Un ingrédient manquant : toute incitation pour les sociétés minières à choisir le Chili plutôt que d’autres concurrents pour l’investissement dans le lithium. La décision du président de gauche de placer les futurs projets de lithium sous le contrôle de l’État a réduit de 5,7 milliards de dollars la valeur des deux sociétés qui exploitent actuellement «l’or blanc» au Chili.

“Il a été mal conçu et mal publié”, a déclaré Joe Lowry, un expert en lithium basé aux États-Unis, à propos de l’annonce de Boric. “Cela a créé une énorme incertitude.”

Le Mexique devrait être le pays d’Amérique latine le mieux placé pour gagner ce que l’on appelle les activités de proximité, compte tenu de sa proximité avec les États-Unis et de son accord de libre-échange.

Pourtant, le président Andrés Manuel López Obrador a aboli l’agence de promotion des investissements, attaqué des sociétés d’énergie renouvelable, stoppé un grand projet de brasserie américaine en grande partie construit et mis au rebut un aéroport international partiellement construit pour Mexico. Parmi ses principales priorités : un train touristique autour de la péninsule maya et une nouvelle raffinerie de pétrole de 14 milliards de dollars.

Le résultat de l’approche de López Obrador, explique Shannon O’Neill, experte du Mexique au Council on Foreign Relations à New York, est « un flux de . . . près de l’étaiement, pas un tsunami ».

“La politique et les politiques le retiennent”, conclut-elle. “Même si la Chine a perdu des parts de marché[in the US]. . . cela va principalement en Asie du Sud-Est.

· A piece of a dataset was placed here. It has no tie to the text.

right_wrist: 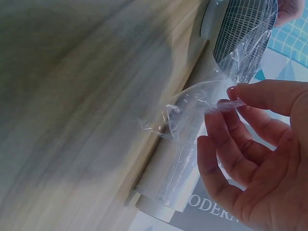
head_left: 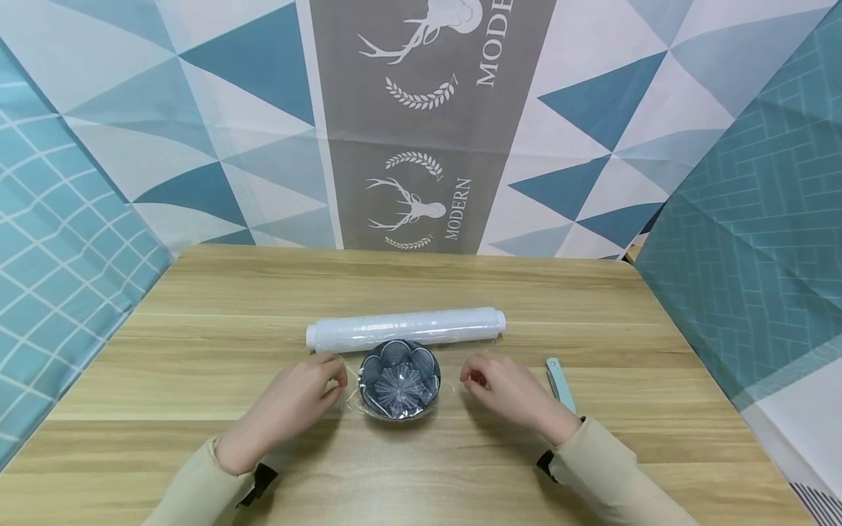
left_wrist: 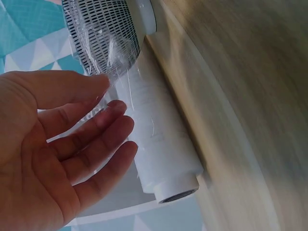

L’Argentine, la troisième plus grande économie régionale, est au bord de la faillite. Son gouvernement péroniste a imposé des contrôles des prix et des changes qui n’ont pas réussi à stopper l’inflation de plus de 100 % par an, mais qui ont tué la plupart des investissements étrangers.

Buenos Aires a également créé une incertitude sur la fiscalité et les devises étrangères pour les exportations agricoles et a imposé des limites aux ventes de céréales à l’étranger, freinant le vaste potentiel du secteur agricole. (L’industrie du lithium, réglementée par les gouvernements provinciaux, demeure un point positif.)

En Colombie, le président Gustavo Petro s’est opposé aux nouveaux projets pétroliers et miniers, piliers de l’économie. L’ancien révolutionnaire de la guérilla vient également de forcer tout son cabinet à démissionner, y compris son respecté ministre des Finances, dans le cadre d’un passage à un gouvernement “d’urgence”.

Réagissant à ce qu’ils considèrent comme un climat anti-business, de nombreux riches d’Amérique latine ont transféré des actifs à l’étranger au cours des deux ou trois dernières années plutôt que d’investir chez eux.

« De nombreux pays de la région traversent une phase de repli sur eux-mêmes et risquent de rater les opportunités qui s’offrent à eux dans un contexte mondial en mutation », conclut Carlos Felipe Jaramillo, vice-président de la Banque mondiale pour l’Amérique latine et les Caraïbes.

Lorsque Boric a annoncé son plan sur le lithium, il a déclaré aux Chiliens : “Nous ne pouvons pas nous permettre de gâcher cette opportunité.” Il a peut-être fait exactement cela.